#### Records shown
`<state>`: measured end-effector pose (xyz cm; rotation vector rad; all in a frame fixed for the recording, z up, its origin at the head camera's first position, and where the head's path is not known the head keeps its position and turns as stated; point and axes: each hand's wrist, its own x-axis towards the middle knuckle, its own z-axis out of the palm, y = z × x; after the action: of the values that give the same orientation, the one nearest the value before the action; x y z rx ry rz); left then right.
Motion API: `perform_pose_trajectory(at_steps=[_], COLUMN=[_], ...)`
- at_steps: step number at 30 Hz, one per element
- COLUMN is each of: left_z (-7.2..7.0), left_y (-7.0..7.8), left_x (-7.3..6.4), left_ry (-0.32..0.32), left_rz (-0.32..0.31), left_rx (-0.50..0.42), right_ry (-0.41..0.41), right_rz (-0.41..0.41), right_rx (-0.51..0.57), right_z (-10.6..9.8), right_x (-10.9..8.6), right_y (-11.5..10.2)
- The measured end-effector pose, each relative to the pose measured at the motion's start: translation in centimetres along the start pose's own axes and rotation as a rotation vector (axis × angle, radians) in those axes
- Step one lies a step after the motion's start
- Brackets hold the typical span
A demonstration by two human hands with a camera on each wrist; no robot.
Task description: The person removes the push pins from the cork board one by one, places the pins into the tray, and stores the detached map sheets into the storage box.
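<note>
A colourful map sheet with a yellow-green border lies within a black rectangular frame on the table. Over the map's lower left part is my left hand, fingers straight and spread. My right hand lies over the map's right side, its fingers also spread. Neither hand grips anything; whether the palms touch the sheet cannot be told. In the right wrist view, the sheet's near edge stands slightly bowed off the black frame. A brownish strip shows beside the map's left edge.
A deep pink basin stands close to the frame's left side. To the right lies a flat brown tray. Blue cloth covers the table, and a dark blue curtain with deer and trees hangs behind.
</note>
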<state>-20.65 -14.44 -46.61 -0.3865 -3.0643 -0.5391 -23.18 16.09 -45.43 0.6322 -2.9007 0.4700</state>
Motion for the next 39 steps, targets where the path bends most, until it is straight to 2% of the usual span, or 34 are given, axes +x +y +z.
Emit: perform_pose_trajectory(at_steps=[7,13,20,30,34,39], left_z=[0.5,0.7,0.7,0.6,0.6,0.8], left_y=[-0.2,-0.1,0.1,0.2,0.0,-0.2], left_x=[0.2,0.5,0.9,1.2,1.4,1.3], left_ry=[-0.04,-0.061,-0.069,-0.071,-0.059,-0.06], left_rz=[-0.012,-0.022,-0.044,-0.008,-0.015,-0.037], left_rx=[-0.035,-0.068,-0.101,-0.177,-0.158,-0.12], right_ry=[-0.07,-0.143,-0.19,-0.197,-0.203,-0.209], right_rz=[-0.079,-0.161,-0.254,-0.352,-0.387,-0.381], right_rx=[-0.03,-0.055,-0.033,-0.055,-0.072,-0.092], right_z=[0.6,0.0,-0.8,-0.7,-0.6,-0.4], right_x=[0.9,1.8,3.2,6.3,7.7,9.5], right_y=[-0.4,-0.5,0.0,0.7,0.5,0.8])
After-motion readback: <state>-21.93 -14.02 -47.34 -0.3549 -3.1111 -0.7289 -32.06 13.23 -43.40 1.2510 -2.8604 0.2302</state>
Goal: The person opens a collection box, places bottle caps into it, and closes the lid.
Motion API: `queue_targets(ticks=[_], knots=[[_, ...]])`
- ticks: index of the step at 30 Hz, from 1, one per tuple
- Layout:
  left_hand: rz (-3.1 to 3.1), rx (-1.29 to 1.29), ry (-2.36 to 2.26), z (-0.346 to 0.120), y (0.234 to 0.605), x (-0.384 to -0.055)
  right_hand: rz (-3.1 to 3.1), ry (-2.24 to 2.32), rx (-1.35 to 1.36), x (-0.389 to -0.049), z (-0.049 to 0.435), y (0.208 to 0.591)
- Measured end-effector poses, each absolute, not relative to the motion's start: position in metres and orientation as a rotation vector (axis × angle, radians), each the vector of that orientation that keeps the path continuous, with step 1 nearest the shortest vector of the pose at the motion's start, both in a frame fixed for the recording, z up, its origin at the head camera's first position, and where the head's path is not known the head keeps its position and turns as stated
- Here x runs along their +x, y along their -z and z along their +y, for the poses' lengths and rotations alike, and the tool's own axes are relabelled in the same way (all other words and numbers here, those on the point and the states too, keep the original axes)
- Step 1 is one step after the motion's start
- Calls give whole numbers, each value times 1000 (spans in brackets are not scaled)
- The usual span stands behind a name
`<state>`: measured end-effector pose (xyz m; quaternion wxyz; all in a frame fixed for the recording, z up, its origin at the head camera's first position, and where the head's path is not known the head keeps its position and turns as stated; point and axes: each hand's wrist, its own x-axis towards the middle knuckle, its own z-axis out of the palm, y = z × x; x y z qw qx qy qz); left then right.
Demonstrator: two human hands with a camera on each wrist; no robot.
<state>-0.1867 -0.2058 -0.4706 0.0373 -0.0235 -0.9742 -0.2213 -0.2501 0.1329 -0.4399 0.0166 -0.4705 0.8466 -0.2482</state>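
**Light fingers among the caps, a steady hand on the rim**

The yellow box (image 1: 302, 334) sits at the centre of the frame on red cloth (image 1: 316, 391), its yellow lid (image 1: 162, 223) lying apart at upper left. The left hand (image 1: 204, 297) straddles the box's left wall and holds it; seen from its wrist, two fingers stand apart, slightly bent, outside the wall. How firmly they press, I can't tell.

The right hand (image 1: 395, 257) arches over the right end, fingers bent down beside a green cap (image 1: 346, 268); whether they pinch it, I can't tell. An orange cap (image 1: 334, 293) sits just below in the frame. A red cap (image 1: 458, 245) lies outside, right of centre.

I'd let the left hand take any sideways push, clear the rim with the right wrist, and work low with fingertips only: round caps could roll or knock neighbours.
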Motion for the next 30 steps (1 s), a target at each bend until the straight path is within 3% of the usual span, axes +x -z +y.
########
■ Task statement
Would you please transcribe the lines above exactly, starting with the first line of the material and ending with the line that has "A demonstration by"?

■ Written response
`<state>`: measured end-effector pose (xyz cm; rotation vector rad; all in a frame fixed for the recording, z up, its origin at the head camera's first position, and where the head's path is not known the head keeps its position and turns as stated; point and axes: each hand's wrist, its own x-axis towards the middle knuckle, its own z-axis out of the palm, y = z × x; after the action: of the values that give the same orientation, the one nearest the value before the action; x y z rx ry rz); left then right.
Motion API: `perform_pose_trajectory(at_steps=[_], COLUMN=[_], ...)`
- at_steps: step number at 30 Hz, one per element
- COLUMN is each of: left_z (-7.2..7.0), left_y (-7.0..7.8), left_x (-7.3..6.4), left_ry (-0.32..0.32), left_rz (-0.32..0.31), left_rx (-0.50..0.42), right_ry (-0.41..0.41), right_rz (-0.41..0.41), right_rx (-0.51..0.57), right_z (-10.6..9.8), right_x (-10.9..8.6), right_y (-11.5..10.2)
- The measured end-effector pose, each relative to the pose measured at the motion's start: translation in centimetres along the start pose's own axes and rotation as a rotation vector (axis × angle, radians) in those axes
- Step one lies a step after the motion's start
- Brackets hold the typical span
A demonstration by two human hands with a camera on each wrist; no robot.

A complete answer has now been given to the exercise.